Strandgespräch
„Sag es mir“, klang es plötzlich und völlig unerwartet in die Stille. Die Hand schützend vor die Augen gelegt drehte ich mich stöhnend zu ihm herum.
„Hmm?“, fragte ich noch ein wenig benommen, da er mich aus einem wohligen Wachschlaf gerissen hatte. In der Ferne rauschten die Wellen und ein paar Möwen schrien traurig. Er sass ein bisschen verkrümmt da und sah mich erwartungsvoll an, sagte aber nichts. Seufzend richtete ich mich auf.
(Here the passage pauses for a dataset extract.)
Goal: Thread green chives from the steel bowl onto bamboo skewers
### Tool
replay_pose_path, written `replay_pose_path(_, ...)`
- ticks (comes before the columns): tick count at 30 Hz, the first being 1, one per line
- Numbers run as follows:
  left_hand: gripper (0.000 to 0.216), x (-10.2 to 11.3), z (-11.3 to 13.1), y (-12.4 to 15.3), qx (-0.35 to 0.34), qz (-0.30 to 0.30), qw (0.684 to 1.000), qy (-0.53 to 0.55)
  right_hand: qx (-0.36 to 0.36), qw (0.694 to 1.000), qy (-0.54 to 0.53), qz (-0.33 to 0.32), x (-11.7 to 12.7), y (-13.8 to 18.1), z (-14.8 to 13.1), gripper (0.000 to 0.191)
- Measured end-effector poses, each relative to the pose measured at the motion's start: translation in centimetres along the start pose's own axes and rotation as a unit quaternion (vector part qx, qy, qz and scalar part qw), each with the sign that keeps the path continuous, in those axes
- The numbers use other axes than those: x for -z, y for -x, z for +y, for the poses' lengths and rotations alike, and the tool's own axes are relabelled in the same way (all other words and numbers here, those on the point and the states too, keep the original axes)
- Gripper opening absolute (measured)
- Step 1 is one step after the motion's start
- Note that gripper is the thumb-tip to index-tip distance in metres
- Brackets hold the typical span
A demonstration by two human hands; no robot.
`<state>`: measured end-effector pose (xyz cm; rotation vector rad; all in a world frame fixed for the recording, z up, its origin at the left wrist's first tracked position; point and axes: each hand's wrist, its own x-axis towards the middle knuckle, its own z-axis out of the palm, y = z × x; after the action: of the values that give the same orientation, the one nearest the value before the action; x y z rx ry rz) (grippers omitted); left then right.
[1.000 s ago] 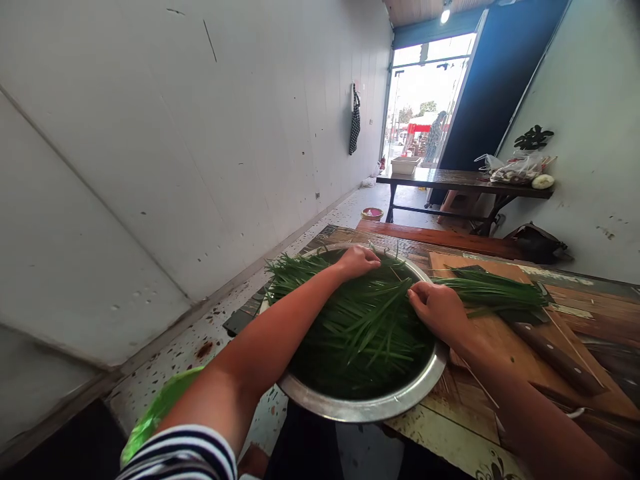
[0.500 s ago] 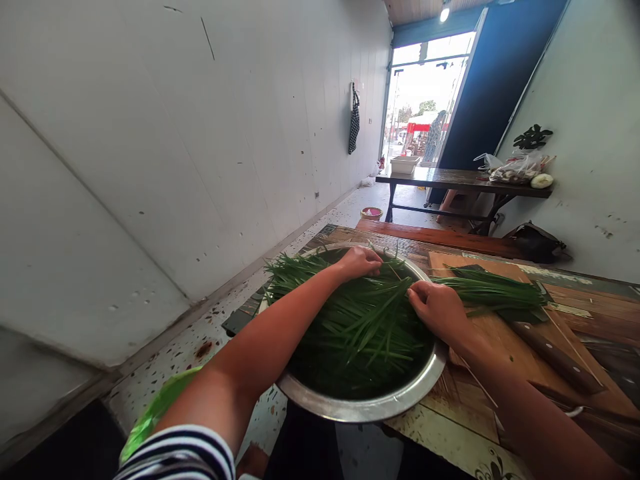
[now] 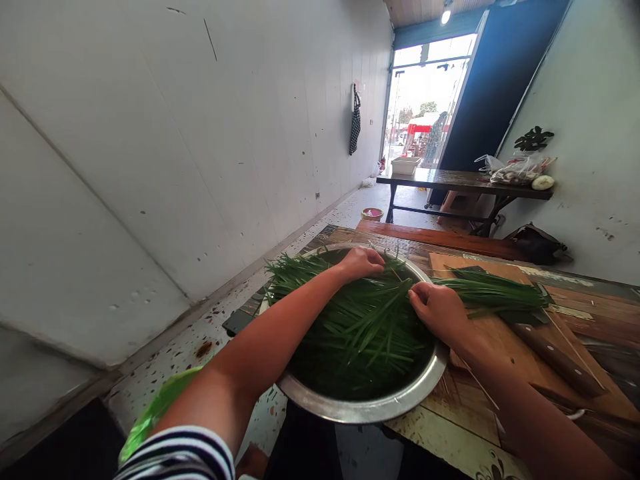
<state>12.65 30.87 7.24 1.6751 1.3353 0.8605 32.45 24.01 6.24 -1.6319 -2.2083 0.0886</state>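
A wide metal basin (image 3: 367,413) holds many long green garlic chives (image 3: 367,327), lying in dark water. My left hand (image 3: 363,263) reaches across to the basin's far side, its fingers closed in a pinch; what they grip is too thin to make out. At the right rim, my right hand (image 3: 439,308) pinches the gathered ends of some chives between thumb and forefinger. These leaves fan down and left over the rest. A thin pale strand shows between both hands. Behind my right hand, a bunch of chives (image 3: 500,292) lies on a wooden cutting board (image 3: 493,333).
A knife (image 3: 555,357) lies on the board, its blade partly under the bunch. Thin sticks (image 3: 453,387) lie on the wooden table (image 3: 465,417). At lower left is a green plastic bag (image 3: 160,407). Beyond stand a bench (image 3: 440,240) and a dark table (image 3: 450,179) bearing a white tub (image 3: 405,166).
Both hands stay almost in place, still pinching over the basin. The view has shifted very slightly.
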Motion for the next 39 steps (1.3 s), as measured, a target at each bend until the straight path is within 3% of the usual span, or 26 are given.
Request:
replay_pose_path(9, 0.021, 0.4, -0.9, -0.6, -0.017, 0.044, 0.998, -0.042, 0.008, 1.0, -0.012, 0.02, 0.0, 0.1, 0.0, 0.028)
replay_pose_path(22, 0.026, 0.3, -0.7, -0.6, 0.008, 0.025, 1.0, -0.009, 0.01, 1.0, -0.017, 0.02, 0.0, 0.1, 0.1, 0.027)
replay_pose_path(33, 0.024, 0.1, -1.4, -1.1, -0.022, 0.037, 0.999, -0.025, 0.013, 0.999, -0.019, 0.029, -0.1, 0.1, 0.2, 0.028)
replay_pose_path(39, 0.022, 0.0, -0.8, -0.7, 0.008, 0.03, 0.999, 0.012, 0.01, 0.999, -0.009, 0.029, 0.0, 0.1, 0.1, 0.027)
„Was meinst du?“, fragte ich ihn schliesslich mit etwas trockener Stimme. Er zündete sich eine Zigarre an, zog kurz an ihr und drückte sie schliesslich in dem nassen Sand aus.
„Du weisst schon“
Ich schüttelte langsam den Kopf. „Nein, ich weiss nicht. Was?“ Er packte sich ein paar herumliegende Kiesel und begann sie wahllos in Richtung Wasser zu werfen. Die Sonne stand schon tief und ich hätte gerne gewusst, wie spät es eigentlich war, doch ich hatte das Handy im Zimmer gelassen. Vor uns brach eine grosse Welle entzwei.
„Ich habe lange nachgedacht“, sagte er, den Zigarrenstummel wieder im Mund. „Was du gemacht hast…“, er zuckte nichtssagend und irgendwie verloren mit den Schultern.
Ich verstand noch immer nicht, worauf er hinaus wollte. In der Ferne kreischten nun die Seeschwalben. „Jaaa?“, erwiderte ich gedehnt. Er blickte mir tief in die Augen und sagte endlich: „War es eigentlich unangenehm?“, er fragte es so, als sei er sich selbst nicht sicher, ob dies die richtige Frage war. Mein Blick wanderte zurück aufs Meer.
Das rote Licht wurde von der grünlichen Wasseroberfläche reflektiert. Ein sanftes Lüftchen säuselte um meine nackten Beine, als ich antwortete. „Weniger als ich ursprünglich angenommen hatte. In Tat und Wahrheit war es mir Gleichgültig.“ Er nickte sinnierend und stütze danach das Kinn auf seine Knie, ganz so, als hätte er die Antwort bekommen, die er hatte hören wollen. Schweigend starrten wir beide auf die sanft wogende Masse vor uns und zumindest mich überkam ein Gefühl von Stolz, es bis hierhin geschafft zu haben. An diesen Strand, so weit weg von zuhause. Die Sonne näherte sich gemächlich aber hartnäckig dem Horizont. Ich zog mir all die Steinchen von den Beinen ab, die da klebten, weil ich zu lange auf ihnen gelegen hatte. Mir kam ein Gedanke. $
„Fragst du mich das, weil…?“
Er drehte sein Gesicht von mir weg, also wollte er nicht, dass ich ihm in die Augen schaute. „Genau. Es wird bald dunkel, wir sollten gehen“
Ich verstand. Es gab nichts weiter zu sagen. Er drehte seinen Kopf ruckartig wieder zu mir herum, wohl um sich zu versichern, dass ich ihm auch zustimmte.
Ich nickte ihm zu, rührte aber sonst keinen Muskel. Er tat dasselbe.
„Verdammt schade, das Ganze“, meinte er und ich nickte erneut, halb abwesend. Wieder sah er mich so seltsam an, als ob ihm all das um uns herum nichts bedeuten würde. Traurig wandte ich mich ab. Eine Ewigkeit verrann schweigend an diesem wunderschönen Ort, wo Zeit keine Rolle zu spielen schien.
„Dann sag mir doch bitte wie“, es klang fast flehend.
„Zuerst in den Rücken, dann die Kehle durch und schliesslich in den Bauch. Das war’s“
Er nickte.
Die Sonne verschwand im Meer und hinterliess rote Streifen auf dem Wasser.